Pada masa itu, alat belum secanggih saat ini. Alat pengukuran gempa masih menggunakan alat secara manual, seperti lampu tempel untuk menghitamkan kertas.
Beberapa kali dia juga mengantarkan anggtoa tim ke puncak Gunung Agung. Namun, dia sudah tidak ingat berapa kali mendaki Gunung Agung, karena terlalu sering. Sebelum melakukan pendakian, ia selalu melakukan sembahyang dan tidak pernah menggunakan ikat pinggang yang terbuat dari kulit sapi saat melakukan pendakian.
"Itu yang saya yakini," ucap Nengah.
(Baca juga: Citra Satelit Tunjukkan Adanya Rekahan di Kawah Gunung Agung)
Pada 1999, Nengah Guna pensiun.
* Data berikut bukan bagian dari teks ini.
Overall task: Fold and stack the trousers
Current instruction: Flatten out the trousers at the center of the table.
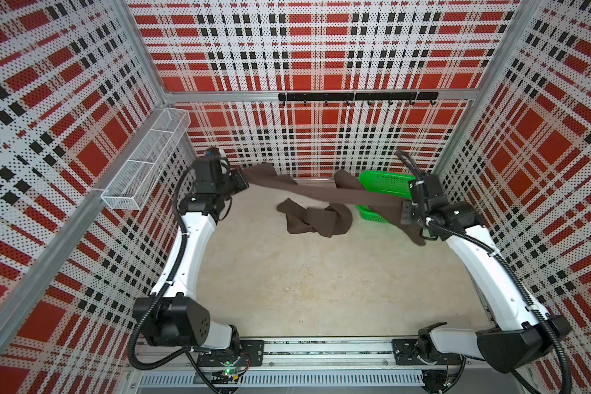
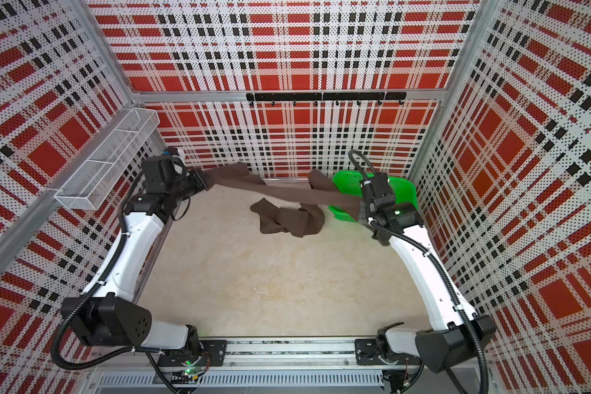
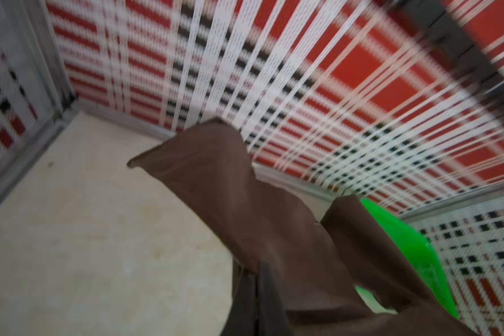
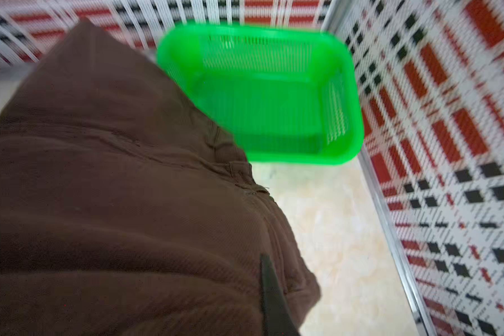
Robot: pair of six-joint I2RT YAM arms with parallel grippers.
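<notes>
You are in the early part of the task, by my judgement. The trousers (image 1: 321,193) are not folded yet. One edge of them is stretched in the air like a band between the two arms, above the far part of the bench (image 1: 304,290). The rest seems to hang down from it and lie as a crumpled heap (image 1: 313,221) on the bench, near the middle of the far side.

The left end effector (image 1: 242,182) is clamped on one end of this band, and the right end effector (image 1: 405,210) is clamped on the other end. In the right wrist view one dark finger (image 4: 271,296) presses into the brown cloth.

The green mesh basket (image 1: 386,184) stands in the far right corner, partly behind the cloth and the right arm. In the right wrist view it looks empty.

What is done: the garment is gripped at two points and pulled wide. What is left, I think, is to lay it flat on the bench, bring the legs together, fold it into a thick rectangle and put it on its stacking place. The pictures do not tell which place that is.
</notes>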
Namun, anak laki-laki pertamanya, I Gede Bagiarta, setelah lulus SMK bekerja di pos pengamatan Gunungapi Agung dan kemudian melanjutkan kuliah di Bandung, jurusan Vulkanologi.
"sekarang anak saya bekerja di Bali juga di pos pengamatan gunungapi," kata Nengah Guna.
Selama status Gunung Agung naik menjadi Awas, Nengah Guna sengaja mengajak cucunya untuk ke pos pantau untuk menceritakan kembali kejadian pada 1963.
"Mereka yang muda harus tahu apa yang terjadi saat itu. Paling tidak mereka waspada dan juga memahami kita tidak bisa bermain-main dengan alam," tuturnya.